§ WORK TO COMPLETE
Please take the records that follow and repeat exactly the lines starting with the line with "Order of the" and going on through the line with "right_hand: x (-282".

• • • • • • •

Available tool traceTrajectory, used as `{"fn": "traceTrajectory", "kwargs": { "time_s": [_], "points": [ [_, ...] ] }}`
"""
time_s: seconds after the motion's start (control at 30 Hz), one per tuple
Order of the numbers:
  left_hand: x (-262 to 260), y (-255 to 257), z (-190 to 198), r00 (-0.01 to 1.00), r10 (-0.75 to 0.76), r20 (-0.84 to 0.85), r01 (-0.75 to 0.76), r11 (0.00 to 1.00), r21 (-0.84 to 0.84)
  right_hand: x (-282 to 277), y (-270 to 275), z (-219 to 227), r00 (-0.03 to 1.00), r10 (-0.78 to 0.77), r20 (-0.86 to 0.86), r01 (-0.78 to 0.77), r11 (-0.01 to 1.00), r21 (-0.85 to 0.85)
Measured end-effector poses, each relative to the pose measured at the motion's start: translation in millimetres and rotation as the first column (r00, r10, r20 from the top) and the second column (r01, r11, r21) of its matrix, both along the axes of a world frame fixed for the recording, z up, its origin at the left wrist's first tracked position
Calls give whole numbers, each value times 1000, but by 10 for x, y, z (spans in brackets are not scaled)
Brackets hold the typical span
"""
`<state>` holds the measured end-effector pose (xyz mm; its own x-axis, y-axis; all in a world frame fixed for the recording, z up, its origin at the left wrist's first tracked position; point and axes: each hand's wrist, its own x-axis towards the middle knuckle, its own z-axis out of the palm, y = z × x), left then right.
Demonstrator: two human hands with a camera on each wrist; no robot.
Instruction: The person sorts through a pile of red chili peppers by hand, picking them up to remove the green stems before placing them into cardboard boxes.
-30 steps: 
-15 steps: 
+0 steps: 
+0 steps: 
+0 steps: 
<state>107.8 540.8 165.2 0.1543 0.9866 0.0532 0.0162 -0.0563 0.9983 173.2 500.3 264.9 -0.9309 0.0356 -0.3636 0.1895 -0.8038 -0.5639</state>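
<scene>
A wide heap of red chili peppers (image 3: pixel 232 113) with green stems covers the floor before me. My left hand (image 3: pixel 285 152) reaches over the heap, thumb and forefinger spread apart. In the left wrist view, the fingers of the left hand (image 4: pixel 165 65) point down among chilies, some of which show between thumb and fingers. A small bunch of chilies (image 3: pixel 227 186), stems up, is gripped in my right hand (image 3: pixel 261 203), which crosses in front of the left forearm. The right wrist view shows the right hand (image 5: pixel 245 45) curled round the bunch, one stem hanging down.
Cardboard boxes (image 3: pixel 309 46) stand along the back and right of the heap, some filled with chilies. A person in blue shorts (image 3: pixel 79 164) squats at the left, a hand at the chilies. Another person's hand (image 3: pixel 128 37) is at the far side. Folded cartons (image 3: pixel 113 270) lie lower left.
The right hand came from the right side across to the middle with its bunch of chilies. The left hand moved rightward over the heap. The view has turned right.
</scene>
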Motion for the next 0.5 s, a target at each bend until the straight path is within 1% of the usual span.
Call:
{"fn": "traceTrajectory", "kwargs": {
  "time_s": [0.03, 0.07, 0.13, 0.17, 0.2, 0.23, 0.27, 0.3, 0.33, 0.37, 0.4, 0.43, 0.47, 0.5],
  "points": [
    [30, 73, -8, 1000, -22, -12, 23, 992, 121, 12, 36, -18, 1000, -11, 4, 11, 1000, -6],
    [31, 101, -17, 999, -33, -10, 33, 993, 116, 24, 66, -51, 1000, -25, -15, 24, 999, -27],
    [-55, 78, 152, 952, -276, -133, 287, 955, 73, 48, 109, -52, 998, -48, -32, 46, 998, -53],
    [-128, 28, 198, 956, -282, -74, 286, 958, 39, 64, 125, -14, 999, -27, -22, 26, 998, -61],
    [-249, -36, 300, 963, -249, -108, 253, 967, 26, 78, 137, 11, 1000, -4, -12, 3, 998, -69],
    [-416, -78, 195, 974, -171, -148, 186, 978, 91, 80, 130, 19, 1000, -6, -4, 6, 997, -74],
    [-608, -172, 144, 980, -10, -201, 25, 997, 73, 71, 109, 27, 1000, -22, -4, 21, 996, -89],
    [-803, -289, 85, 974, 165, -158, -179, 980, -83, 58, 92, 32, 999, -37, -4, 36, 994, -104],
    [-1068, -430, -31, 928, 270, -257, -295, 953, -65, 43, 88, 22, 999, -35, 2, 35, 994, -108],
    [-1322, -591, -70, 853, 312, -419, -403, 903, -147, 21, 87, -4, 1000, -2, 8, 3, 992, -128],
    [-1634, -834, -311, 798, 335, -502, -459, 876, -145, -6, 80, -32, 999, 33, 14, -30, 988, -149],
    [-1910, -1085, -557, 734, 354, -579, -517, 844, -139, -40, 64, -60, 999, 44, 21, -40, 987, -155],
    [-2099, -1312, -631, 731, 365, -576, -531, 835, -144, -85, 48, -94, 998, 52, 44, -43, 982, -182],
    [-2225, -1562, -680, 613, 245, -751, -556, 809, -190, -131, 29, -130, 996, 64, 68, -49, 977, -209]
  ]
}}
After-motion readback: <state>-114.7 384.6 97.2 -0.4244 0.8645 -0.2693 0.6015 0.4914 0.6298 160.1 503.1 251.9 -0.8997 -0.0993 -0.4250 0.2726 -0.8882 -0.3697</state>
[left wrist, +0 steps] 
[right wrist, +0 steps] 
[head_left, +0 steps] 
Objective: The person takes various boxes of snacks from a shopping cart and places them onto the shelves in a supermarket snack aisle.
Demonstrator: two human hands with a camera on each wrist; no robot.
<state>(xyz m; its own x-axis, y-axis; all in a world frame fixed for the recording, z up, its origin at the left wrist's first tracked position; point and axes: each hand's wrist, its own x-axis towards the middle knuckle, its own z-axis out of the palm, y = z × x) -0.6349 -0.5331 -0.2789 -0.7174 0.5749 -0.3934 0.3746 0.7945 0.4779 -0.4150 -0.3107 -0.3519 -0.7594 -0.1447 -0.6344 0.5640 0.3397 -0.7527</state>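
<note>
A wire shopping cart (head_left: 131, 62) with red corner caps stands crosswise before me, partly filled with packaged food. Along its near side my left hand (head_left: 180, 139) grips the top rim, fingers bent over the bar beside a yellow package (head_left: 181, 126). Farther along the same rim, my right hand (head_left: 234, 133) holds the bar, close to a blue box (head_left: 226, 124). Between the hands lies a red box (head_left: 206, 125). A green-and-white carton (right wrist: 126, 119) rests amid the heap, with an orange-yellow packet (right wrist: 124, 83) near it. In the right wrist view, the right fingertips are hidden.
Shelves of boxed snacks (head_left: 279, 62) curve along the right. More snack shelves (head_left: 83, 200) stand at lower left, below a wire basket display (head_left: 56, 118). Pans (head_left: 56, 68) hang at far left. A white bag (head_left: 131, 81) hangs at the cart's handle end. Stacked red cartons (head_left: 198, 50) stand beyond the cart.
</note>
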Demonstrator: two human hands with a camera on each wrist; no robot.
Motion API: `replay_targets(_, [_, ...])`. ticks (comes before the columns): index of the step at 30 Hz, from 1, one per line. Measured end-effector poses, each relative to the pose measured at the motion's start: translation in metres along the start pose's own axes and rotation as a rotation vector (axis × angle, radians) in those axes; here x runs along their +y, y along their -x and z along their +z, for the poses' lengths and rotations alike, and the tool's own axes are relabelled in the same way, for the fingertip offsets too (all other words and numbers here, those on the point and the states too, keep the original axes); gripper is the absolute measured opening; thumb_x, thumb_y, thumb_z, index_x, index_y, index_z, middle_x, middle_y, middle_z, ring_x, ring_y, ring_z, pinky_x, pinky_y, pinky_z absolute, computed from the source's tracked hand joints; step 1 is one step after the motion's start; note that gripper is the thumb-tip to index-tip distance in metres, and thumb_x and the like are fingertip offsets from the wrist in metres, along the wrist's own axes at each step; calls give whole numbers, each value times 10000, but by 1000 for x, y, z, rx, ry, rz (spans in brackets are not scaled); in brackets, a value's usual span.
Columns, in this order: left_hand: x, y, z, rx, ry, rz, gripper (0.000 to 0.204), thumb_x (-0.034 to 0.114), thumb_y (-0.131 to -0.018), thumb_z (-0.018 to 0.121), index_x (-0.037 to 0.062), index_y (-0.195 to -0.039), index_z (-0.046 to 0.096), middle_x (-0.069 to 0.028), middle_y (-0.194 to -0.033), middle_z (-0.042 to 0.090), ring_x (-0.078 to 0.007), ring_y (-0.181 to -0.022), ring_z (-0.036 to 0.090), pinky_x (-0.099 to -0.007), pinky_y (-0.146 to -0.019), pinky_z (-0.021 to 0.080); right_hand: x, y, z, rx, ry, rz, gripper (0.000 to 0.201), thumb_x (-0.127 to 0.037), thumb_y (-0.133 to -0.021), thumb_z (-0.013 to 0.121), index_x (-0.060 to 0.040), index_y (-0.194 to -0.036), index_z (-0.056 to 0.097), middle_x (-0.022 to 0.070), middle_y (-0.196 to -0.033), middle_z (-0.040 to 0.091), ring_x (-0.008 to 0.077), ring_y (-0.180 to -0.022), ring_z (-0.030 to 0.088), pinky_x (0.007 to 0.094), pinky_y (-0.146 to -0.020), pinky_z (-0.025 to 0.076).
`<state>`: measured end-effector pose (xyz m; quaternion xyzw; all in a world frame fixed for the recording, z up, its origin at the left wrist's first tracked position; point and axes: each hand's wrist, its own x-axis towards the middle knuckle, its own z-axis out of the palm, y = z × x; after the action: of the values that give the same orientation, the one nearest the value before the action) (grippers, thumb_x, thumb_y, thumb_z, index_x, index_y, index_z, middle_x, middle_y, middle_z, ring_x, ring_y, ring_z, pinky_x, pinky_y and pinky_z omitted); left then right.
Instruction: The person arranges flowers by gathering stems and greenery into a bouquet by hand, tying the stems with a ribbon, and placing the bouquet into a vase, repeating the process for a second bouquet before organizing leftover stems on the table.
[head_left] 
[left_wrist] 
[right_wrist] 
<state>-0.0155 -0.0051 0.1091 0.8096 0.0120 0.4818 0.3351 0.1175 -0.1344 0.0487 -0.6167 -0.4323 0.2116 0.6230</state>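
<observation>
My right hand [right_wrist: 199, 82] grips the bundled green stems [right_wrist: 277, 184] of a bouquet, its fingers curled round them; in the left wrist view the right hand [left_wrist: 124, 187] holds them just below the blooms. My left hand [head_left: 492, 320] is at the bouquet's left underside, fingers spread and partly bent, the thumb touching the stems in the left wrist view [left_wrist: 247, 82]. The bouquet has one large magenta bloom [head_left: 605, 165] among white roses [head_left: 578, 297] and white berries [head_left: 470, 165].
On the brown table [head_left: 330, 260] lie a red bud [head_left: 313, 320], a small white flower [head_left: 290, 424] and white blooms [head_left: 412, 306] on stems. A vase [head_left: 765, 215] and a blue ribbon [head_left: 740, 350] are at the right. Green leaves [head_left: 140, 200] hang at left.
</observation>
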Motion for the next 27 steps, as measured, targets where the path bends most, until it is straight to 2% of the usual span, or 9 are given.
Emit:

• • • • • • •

§ TASK ANSWER
Order of the numbers:
  left_hand: x (-262 to 260), y (-255 to 257), z (-190 to 198), r00 (-0.01 to 1.00), r10 (-0.75 to 0.76), r20 (-0.84 to 0.85), r01 (-0.75 to 0.76), r11 (0.00 to 1.00), r21 (-0.84 to 0.84)
  right_hand: x (-282 to 277), y (-270 to 275), z (-219 to 227), r00 (-0.03 to 1.00), r10 (-0.78 to 0.77), r20 (-0.86 to 0.86), r01 (-0.78 to 0.77), r11 (-0.01 to 1.00), r21 (-0.85 to 0.85)

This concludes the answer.